Task objective –
Among the records that follow, find the line with "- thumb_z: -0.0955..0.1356" and the line with "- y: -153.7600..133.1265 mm". Set down those lines and all lines between them exactly, without adding anything.

(Data provided Opens)

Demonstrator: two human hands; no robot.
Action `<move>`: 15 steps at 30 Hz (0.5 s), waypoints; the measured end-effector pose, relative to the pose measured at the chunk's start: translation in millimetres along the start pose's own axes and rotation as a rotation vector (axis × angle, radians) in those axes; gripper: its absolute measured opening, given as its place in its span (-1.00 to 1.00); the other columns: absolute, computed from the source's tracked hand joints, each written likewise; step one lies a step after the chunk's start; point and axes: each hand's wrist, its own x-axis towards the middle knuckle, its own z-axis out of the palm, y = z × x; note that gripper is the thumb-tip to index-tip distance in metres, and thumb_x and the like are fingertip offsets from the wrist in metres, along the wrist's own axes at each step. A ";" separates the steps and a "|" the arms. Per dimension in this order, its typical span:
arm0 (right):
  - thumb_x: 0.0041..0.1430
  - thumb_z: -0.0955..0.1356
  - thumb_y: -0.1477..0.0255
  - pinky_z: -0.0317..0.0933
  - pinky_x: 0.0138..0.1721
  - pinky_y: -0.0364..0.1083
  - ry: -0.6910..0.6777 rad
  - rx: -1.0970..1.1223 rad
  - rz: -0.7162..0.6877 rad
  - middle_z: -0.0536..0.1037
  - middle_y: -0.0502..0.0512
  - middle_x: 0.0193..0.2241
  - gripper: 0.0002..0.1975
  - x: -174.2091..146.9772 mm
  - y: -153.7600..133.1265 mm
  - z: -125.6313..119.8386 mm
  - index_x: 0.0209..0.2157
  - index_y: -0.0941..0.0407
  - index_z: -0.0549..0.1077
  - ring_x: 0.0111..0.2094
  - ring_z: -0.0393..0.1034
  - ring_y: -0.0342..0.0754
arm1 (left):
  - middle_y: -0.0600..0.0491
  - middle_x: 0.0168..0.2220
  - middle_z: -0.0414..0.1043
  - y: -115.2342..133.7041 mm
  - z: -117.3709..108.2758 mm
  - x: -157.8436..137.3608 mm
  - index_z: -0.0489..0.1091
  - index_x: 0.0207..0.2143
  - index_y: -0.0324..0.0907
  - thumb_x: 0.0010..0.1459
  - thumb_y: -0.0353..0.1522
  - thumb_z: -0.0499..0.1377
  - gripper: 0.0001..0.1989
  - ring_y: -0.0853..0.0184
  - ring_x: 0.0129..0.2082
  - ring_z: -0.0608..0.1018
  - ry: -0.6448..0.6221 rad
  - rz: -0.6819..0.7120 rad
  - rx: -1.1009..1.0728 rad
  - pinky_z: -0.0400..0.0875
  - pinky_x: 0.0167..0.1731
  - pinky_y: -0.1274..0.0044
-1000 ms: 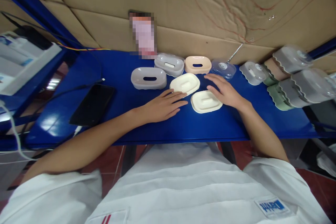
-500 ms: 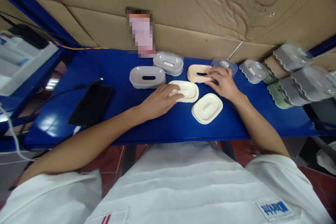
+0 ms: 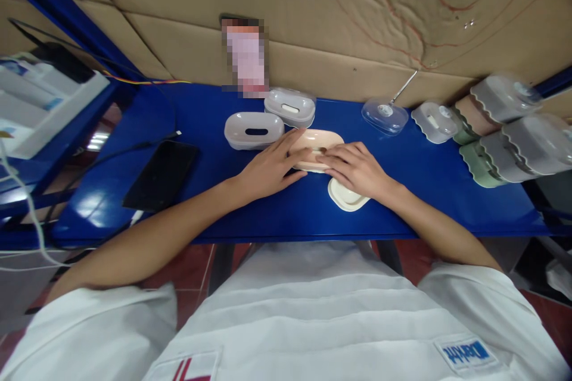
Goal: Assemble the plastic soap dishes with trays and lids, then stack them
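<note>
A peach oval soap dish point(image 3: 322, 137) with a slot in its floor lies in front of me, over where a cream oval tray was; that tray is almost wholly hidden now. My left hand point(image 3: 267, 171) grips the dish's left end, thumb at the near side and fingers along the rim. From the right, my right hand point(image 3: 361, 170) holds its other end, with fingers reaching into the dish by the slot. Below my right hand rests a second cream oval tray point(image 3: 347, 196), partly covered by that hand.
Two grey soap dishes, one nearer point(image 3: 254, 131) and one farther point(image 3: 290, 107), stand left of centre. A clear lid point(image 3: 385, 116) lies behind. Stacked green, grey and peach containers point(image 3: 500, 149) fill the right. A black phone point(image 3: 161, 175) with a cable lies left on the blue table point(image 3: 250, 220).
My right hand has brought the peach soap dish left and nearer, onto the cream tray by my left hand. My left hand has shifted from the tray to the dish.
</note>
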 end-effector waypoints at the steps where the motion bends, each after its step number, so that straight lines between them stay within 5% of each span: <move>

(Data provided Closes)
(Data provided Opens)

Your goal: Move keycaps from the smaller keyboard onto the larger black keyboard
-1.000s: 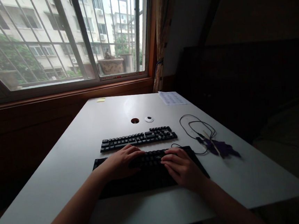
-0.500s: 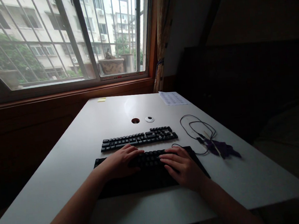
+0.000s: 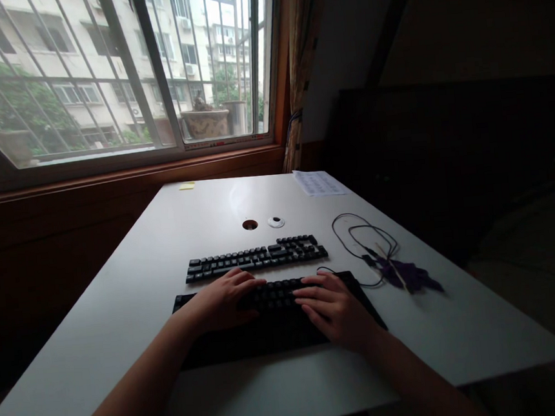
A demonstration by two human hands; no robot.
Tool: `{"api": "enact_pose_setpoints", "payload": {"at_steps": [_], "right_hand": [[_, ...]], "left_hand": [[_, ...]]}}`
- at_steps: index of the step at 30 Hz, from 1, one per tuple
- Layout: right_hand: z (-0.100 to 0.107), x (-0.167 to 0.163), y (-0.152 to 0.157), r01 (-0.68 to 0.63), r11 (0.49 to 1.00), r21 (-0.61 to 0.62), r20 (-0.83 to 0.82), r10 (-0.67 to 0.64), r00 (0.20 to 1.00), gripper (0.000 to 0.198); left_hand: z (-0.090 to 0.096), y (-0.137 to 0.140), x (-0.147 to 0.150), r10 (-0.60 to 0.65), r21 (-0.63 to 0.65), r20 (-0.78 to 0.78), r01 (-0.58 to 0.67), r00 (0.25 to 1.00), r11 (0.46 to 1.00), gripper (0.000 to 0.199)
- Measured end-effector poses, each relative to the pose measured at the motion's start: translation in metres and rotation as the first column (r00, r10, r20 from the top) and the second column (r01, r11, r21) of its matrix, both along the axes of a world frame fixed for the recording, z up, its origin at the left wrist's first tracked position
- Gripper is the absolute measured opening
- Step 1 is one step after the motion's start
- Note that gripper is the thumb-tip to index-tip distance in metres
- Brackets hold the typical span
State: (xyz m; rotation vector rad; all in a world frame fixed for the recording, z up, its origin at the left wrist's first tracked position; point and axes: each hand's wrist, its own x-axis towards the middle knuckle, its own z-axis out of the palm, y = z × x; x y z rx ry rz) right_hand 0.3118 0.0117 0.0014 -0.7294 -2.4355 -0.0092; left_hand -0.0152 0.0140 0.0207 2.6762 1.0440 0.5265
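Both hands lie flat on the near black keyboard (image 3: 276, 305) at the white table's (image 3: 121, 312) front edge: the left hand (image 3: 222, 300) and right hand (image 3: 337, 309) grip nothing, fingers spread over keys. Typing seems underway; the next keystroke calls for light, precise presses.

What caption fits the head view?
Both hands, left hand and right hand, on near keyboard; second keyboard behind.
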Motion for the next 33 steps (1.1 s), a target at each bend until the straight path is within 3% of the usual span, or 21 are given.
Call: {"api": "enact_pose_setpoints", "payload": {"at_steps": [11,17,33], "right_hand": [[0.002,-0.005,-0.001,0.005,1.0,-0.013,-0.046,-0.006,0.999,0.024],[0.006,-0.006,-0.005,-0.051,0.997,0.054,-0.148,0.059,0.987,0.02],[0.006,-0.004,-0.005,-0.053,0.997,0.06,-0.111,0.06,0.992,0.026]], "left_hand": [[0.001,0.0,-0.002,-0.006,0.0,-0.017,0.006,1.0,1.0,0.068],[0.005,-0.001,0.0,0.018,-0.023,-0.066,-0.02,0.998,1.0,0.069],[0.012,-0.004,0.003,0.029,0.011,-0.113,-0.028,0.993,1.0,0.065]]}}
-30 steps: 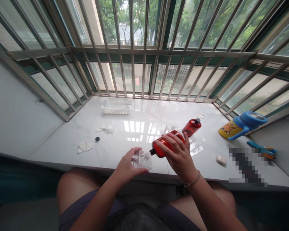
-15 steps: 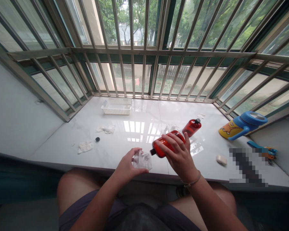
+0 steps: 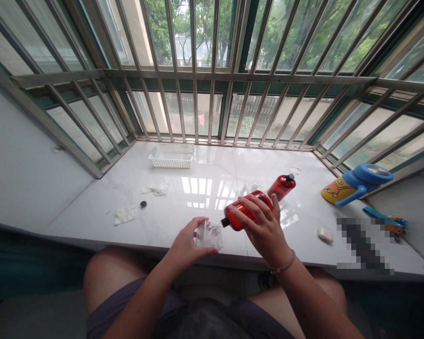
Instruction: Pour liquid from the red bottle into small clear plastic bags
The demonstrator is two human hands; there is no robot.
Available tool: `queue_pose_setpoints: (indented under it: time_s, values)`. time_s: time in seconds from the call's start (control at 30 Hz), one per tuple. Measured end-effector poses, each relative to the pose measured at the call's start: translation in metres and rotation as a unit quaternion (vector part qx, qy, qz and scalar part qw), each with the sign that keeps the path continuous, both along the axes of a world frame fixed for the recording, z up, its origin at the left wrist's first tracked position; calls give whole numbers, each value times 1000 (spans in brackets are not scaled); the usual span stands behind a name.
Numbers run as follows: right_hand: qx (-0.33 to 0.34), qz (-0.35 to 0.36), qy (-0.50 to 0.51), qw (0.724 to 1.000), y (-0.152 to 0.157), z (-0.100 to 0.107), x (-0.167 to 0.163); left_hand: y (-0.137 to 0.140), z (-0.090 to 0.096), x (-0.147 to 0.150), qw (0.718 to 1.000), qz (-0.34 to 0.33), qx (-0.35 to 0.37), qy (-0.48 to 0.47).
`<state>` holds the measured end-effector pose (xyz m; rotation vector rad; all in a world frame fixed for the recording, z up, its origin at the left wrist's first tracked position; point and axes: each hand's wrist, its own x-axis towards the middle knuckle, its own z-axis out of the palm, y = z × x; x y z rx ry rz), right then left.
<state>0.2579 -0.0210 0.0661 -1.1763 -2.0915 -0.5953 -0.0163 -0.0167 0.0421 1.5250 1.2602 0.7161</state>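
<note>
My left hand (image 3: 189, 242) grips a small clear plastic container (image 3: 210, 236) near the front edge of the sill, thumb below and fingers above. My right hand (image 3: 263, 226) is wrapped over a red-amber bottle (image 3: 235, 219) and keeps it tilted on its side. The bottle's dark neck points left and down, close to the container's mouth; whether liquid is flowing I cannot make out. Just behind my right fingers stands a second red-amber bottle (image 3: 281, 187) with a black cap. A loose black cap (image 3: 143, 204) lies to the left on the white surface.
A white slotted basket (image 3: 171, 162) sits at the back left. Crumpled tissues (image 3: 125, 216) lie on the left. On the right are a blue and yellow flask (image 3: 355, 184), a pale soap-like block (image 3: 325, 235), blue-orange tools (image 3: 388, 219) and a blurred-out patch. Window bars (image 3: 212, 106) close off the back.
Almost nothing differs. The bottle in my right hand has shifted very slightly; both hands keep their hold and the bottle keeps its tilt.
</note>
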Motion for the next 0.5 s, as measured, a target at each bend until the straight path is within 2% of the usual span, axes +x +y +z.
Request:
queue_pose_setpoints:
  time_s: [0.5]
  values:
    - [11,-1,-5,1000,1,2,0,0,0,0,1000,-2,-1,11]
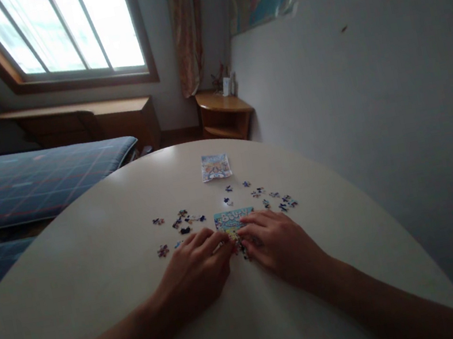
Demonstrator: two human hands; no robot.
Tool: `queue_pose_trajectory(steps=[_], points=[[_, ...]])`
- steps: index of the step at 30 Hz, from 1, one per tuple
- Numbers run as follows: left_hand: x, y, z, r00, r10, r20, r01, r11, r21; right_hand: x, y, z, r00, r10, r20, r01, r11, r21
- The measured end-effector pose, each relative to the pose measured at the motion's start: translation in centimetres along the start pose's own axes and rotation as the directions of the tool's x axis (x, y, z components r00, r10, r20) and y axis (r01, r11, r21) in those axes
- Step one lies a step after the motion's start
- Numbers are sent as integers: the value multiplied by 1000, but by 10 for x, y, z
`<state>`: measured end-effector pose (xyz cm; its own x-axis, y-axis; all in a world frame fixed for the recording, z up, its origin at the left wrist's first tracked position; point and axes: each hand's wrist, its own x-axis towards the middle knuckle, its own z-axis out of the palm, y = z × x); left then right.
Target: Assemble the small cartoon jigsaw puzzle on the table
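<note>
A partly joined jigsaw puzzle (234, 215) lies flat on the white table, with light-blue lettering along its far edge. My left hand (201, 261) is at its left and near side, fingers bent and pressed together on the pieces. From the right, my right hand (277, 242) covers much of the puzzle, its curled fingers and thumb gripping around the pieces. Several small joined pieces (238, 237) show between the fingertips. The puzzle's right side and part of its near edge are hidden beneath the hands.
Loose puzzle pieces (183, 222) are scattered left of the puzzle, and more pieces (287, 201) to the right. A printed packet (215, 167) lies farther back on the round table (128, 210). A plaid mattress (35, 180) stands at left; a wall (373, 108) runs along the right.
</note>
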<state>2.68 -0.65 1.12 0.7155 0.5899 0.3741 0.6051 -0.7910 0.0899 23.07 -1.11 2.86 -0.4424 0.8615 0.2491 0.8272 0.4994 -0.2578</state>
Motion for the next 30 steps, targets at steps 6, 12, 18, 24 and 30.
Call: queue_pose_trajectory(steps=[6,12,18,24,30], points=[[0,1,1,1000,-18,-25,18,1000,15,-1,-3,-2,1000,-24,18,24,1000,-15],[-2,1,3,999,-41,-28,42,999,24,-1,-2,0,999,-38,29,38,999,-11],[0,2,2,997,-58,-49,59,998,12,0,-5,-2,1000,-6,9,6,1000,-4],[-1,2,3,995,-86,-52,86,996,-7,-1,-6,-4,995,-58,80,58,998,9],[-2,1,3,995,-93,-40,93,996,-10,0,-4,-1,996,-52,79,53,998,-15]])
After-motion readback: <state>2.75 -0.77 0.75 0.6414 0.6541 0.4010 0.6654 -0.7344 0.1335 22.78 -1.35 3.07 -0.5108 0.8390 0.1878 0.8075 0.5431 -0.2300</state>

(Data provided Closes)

Response area –
  - thumb_z: -0.0955..0.1356
  - thumb_y: -0.1477..0.0255
  - pinky_z: -0.0317..0.0933
  - pinky_x: 0.0138..0.1721
  - pinky_y: -0.0364..0.1083
  - ry: -0.6910..0.6777 rad
  - rx: -1.0970..1.1223 rad
  - rz: -0.7162..0.6877 rad
  - middle_z: -0.0536..0.1037
  - middle_y: -0.0502..0.0512
  - middle_x: 0.0193..0.2241
  - gripper: 0.0002..0.1975
  - x: -174.2091..146.9772 mm
  - y: -153.7600..133.1265 mm

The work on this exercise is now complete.